Starting with the opening line of the material, restate every line word for word, and end on the line containing "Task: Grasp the".

# # # # #

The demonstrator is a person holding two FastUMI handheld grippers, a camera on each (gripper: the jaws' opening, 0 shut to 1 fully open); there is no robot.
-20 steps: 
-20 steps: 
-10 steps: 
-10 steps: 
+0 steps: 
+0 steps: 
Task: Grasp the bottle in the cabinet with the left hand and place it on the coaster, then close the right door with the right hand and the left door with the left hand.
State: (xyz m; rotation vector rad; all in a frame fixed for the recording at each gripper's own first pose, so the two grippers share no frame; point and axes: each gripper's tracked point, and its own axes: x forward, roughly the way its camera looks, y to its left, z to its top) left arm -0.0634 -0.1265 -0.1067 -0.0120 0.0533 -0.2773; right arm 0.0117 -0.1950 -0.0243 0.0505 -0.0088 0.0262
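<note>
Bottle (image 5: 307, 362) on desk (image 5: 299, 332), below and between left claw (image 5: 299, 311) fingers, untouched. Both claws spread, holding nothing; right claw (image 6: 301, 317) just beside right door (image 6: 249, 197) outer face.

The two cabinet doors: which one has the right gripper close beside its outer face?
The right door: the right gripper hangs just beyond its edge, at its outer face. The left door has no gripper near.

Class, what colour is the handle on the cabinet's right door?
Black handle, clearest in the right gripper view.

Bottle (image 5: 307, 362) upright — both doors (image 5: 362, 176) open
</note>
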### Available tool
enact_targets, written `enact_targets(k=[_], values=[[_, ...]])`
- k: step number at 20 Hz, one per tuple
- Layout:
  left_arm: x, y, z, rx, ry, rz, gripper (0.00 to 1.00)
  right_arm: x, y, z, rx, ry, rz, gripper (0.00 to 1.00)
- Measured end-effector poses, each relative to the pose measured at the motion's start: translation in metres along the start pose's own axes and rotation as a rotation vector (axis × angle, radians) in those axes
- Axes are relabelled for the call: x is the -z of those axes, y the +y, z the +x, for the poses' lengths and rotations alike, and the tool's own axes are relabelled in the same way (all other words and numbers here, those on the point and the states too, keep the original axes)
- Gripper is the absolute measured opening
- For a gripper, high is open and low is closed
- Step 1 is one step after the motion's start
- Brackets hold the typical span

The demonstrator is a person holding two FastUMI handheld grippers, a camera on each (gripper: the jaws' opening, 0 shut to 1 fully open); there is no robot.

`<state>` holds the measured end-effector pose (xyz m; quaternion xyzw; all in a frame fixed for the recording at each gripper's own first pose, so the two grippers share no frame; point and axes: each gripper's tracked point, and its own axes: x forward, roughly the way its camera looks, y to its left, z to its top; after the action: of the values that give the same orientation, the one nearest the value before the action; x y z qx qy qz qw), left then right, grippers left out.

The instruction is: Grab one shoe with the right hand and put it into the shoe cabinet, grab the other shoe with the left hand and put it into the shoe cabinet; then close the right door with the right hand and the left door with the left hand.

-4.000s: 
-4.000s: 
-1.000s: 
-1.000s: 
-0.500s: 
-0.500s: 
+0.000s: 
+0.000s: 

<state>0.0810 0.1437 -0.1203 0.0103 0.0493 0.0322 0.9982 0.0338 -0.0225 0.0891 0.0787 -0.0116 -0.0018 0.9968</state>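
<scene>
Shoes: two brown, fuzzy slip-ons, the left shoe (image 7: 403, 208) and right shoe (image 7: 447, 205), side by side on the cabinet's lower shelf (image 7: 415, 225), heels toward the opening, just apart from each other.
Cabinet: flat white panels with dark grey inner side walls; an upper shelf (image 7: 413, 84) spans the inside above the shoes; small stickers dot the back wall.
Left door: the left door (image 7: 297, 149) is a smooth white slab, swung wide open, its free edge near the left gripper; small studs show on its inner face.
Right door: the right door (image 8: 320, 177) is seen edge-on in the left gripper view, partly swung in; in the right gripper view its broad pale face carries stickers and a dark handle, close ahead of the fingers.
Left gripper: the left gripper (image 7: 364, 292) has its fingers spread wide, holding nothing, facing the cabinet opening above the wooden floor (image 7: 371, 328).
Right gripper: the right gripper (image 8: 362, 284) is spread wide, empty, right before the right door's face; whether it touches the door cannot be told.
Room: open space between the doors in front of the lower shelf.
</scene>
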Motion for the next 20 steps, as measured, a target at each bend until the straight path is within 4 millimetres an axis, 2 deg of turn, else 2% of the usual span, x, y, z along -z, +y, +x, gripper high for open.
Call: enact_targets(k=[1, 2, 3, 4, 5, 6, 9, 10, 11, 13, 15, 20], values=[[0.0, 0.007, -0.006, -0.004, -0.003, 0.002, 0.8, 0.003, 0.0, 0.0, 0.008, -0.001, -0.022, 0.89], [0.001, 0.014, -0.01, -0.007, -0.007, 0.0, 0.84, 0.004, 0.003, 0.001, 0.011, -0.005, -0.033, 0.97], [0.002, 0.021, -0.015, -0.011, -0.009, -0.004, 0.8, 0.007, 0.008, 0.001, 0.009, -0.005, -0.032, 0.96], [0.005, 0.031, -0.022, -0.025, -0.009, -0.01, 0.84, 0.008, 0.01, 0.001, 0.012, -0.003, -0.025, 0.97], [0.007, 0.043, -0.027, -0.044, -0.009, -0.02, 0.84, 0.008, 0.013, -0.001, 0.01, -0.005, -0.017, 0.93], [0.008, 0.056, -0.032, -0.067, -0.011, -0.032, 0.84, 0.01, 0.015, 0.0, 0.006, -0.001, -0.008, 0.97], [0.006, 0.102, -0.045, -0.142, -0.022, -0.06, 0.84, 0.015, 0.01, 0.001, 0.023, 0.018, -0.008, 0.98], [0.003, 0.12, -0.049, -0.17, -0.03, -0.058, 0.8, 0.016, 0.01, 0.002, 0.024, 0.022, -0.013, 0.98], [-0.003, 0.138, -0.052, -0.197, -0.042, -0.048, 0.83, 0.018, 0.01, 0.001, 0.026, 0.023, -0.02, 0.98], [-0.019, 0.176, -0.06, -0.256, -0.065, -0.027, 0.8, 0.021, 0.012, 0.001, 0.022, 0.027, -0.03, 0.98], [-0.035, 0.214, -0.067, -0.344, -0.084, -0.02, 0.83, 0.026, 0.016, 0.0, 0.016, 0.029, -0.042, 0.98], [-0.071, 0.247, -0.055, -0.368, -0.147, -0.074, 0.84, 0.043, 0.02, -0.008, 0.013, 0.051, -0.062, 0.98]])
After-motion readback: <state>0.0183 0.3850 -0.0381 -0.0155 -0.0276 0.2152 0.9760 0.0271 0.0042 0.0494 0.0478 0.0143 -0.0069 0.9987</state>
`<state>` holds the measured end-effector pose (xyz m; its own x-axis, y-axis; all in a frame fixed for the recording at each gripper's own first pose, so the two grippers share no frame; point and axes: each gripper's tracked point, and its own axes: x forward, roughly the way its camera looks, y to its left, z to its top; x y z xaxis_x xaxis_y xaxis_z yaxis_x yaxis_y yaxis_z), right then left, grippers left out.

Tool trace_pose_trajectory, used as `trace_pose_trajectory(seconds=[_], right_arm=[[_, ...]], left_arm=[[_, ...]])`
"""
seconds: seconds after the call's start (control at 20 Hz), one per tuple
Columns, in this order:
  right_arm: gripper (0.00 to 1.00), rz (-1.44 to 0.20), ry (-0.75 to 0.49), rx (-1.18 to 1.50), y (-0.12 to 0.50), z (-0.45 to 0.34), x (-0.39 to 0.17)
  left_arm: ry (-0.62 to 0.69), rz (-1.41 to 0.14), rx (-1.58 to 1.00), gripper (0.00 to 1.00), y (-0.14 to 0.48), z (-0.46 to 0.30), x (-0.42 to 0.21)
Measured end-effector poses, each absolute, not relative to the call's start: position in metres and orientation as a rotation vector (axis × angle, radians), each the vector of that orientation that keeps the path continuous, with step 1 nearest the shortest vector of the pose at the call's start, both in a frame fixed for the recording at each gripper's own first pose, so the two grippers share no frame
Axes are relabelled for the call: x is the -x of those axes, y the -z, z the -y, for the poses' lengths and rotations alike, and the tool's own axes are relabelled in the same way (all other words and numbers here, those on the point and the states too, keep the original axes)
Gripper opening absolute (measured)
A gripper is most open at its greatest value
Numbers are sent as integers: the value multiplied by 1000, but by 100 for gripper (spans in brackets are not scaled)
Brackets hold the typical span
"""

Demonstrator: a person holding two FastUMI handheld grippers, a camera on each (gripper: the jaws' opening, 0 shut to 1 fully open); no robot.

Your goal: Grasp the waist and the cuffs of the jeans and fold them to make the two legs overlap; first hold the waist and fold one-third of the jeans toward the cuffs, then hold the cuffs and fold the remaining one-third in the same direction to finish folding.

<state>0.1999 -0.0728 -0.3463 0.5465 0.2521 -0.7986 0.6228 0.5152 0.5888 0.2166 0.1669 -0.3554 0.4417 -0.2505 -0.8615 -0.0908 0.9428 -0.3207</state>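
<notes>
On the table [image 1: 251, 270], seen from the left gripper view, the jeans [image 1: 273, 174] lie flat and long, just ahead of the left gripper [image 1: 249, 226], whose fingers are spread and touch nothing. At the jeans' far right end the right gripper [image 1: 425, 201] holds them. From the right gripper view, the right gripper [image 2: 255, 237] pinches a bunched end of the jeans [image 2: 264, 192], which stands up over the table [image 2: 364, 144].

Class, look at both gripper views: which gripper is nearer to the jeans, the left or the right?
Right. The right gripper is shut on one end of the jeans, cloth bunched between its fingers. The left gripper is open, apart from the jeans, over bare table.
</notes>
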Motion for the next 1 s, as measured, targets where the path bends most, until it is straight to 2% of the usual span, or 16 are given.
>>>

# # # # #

• **EXERCISE RESPONSE**
The demonstrator is a person holding two FastUMI handheld grippers, a camera on each (gripper: the jaws' opening, 0 shut to 1 fully open); there is no robot.
-20 steps: 
-20 steps: 
-10 steps: 
-10 steps: 
+0 steps: 
+0 steps: 
Task: Grasp the bottle in the cabinet with the left hand and place it on the coaster, then close the right door with the right hand and the left door with the left hand.

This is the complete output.